Baxter CEO Joe Almeida in late July laid out his thinking on M&A emphasizing that the company is “doing a lot in connected health” and looking to “make sure that we have the ability to deploy capital in that area.” At the time, a Baird analyst said Almeida’s remarks sounded like a “non-specific defense” of a Hillrom deal.
While Baxter’s earlier $144 per share offer was reportedly rebuffed by Hillrom, the latest reported bid of around $150 a share might have what it takes to seal the deal.
Baxter has been looking for a meaningful M&A target since Almeida took the helm in January 2016. The CEO told investors in late July that the size of deals is a “secondary” consideration to “strategic fit” for Baxter.
However, J.P. Morgan wrote Monday that Baxter’s management “will have a tall order to convince investors” this is more of a strategic acquisition versus a financial buy.
“While Hillrom is improving its product portfolio, adding value with connected care, and continuing to expand internationally, we see some, but not an overwhelming strategic benefit,” wrote the J.P. Morgan analysts, who noted that “integrating the connected care aspect with Hillrom’s beds and monitors might have synergies” with Baxter’s infusion pump business.

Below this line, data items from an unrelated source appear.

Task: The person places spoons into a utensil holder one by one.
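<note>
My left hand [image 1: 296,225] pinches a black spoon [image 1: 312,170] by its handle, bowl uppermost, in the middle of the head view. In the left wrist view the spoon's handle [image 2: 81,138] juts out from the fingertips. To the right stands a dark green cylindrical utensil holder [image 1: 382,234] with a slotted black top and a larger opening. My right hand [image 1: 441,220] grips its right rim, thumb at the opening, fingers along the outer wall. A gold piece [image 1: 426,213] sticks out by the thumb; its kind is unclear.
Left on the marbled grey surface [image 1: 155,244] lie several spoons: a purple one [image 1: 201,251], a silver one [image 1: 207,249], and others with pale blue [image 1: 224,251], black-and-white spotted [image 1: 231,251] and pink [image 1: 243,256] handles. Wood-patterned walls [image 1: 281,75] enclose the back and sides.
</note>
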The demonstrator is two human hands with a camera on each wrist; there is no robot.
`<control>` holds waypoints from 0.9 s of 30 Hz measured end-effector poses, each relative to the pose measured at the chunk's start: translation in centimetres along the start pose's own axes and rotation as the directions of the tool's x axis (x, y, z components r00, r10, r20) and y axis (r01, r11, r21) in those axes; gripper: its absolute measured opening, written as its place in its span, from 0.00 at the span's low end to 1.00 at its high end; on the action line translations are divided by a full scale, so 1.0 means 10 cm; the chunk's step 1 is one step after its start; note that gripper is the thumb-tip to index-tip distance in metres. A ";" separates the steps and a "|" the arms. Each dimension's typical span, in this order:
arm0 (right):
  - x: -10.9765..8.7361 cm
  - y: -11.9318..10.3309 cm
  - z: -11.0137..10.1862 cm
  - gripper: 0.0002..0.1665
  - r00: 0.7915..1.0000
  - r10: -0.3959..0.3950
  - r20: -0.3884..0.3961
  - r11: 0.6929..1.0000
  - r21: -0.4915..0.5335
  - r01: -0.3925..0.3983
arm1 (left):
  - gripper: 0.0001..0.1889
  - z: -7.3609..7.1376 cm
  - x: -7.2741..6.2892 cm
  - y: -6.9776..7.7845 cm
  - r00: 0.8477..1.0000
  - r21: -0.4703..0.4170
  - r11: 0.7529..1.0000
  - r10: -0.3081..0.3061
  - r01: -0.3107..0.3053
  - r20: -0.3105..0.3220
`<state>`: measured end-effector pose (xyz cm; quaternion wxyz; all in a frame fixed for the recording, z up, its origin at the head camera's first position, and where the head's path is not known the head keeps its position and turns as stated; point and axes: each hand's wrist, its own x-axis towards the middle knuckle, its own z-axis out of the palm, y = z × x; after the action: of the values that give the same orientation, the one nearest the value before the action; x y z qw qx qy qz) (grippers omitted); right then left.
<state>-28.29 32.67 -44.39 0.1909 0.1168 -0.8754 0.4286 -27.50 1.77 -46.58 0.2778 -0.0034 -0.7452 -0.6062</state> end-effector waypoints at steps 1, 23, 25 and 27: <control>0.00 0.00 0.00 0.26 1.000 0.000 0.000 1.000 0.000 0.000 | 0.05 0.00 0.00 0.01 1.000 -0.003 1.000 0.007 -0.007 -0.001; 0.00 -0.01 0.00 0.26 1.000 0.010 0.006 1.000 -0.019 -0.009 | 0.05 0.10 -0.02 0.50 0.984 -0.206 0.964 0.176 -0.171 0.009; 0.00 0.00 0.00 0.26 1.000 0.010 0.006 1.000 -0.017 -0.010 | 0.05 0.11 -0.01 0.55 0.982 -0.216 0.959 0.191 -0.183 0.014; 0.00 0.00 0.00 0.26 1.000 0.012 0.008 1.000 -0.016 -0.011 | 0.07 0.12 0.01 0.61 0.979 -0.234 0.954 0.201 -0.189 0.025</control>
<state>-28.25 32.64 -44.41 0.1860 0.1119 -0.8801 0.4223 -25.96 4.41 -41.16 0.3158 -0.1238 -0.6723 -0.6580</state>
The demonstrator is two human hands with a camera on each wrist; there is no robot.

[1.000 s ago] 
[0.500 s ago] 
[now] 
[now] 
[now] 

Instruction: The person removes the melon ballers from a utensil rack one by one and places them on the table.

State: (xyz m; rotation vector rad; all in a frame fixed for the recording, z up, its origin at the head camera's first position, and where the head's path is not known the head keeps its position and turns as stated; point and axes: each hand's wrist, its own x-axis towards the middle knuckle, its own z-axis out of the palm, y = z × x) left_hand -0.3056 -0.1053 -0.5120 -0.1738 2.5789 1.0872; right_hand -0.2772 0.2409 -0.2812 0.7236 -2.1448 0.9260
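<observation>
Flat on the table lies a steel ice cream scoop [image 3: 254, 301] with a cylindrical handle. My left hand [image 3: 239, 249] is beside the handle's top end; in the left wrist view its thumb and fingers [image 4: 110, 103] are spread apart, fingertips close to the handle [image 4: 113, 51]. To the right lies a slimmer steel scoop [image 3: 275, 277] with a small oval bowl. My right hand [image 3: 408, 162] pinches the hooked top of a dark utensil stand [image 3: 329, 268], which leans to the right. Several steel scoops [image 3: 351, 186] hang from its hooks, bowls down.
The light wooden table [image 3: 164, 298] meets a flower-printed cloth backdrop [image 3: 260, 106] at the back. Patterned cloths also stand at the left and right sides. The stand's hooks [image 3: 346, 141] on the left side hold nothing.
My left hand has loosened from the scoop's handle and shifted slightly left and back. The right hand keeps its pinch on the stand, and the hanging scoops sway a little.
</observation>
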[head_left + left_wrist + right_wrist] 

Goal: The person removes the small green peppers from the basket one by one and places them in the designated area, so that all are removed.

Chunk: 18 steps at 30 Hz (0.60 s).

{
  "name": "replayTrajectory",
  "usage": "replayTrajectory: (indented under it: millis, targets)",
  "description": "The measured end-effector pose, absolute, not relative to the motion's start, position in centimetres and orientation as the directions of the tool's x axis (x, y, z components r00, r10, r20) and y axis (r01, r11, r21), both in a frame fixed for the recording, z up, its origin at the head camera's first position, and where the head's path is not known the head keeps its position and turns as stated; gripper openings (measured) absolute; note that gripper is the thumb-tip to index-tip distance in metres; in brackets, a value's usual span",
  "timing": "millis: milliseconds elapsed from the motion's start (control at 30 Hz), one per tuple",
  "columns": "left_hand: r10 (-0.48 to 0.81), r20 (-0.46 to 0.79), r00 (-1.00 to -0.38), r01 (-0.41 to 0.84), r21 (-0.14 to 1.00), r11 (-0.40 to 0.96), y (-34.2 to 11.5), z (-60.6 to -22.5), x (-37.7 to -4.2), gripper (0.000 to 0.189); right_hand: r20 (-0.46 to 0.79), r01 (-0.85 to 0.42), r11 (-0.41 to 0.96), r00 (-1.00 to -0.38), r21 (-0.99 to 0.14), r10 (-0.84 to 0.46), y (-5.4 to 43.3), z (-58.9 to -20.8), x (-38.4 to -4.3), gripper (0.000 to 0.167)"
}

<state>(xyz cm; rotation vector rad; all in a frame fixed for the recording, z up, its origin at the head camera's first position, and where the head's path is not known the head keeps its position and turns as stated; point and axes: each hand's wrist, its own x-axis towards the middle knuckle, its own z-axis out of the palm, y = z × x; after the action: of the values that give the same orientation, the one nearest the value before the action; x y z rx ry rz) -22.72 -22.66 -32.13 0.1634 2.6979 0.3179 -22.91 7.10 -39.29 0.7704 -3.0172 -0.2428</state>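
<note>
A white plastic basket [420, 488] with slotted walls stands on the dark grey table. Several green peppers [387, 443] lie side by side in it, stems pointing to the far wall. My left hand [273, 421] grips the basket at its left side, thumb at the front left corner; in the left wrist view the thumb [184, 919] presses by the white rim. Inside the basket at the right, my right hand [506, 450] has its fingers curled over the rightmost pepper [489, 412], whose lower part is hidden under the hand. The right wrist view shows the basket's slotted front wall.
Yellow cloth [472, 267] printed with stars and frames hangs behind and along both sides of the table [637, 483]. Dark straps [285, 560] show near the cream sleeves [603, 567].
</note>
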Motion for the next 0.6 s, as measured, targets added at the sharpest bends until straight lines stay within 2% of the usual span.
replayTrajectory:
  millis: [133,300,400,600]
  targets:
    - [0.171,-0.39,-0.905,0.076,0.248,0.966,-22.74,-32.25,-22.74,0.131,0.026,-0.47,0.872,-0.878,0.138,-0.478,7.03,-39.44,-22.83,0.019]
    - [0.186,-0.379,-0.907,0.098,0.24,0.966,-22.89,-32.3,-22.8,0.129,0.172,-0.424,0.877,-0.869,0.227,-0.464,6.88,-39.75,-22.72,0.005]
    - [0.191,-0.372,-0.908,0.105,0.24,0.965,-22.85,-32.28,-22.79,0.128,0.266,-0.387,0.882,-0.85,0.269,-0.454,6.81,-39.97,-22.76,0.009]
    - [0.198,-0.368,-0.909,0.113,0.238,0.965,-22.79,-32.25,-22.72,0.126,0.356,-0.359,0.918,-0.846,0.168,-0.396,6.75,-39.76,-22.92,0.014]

But Baird’s Polark argued skeptics under-appreciate the “momentum Hillrom is building in care communications, middle ware, smart beds, digital exam tools, intelligent non-contact monitoring devices, and OR automation solutions.” Polark added that the acute care environment is “in the early innings of another wave of digital transformation” and the products adopted so far by hospitals are generally suboptimal.
While Polark acknowledged the Hillrom portfolio “isn’t a silver bullet to fix all that ails,” the analyst contends that the company’s products bring “a lot of tools to bear and seems, in some respects, to just be getting started on its digital journey.” Polark asked: “As a major partner to health systems, why wouldn’t Baxter want to be involved here?”
Nonetheless, J.P. Morgan analysts observed that while there are synergies between the two companies there is not an overwhelming strategic benefit. Among the analyst’s objections to a potential deal is Hillrom’s 2-3% weighted average market growth rate.
“Nothing against Hillrom, which has done an excellent job improving its business over the years, but the company’s WAMGR is in the 2-3% range now, below Baxter’s at ~3-4%, and uninteresting as far as MedTech end-market growth goes,” the J.P. Morgan analysts wrote. “Without accelerating top-line growth, we don’t think investors would like Baxter entering lower growth end-markets for the benefit of accretion.”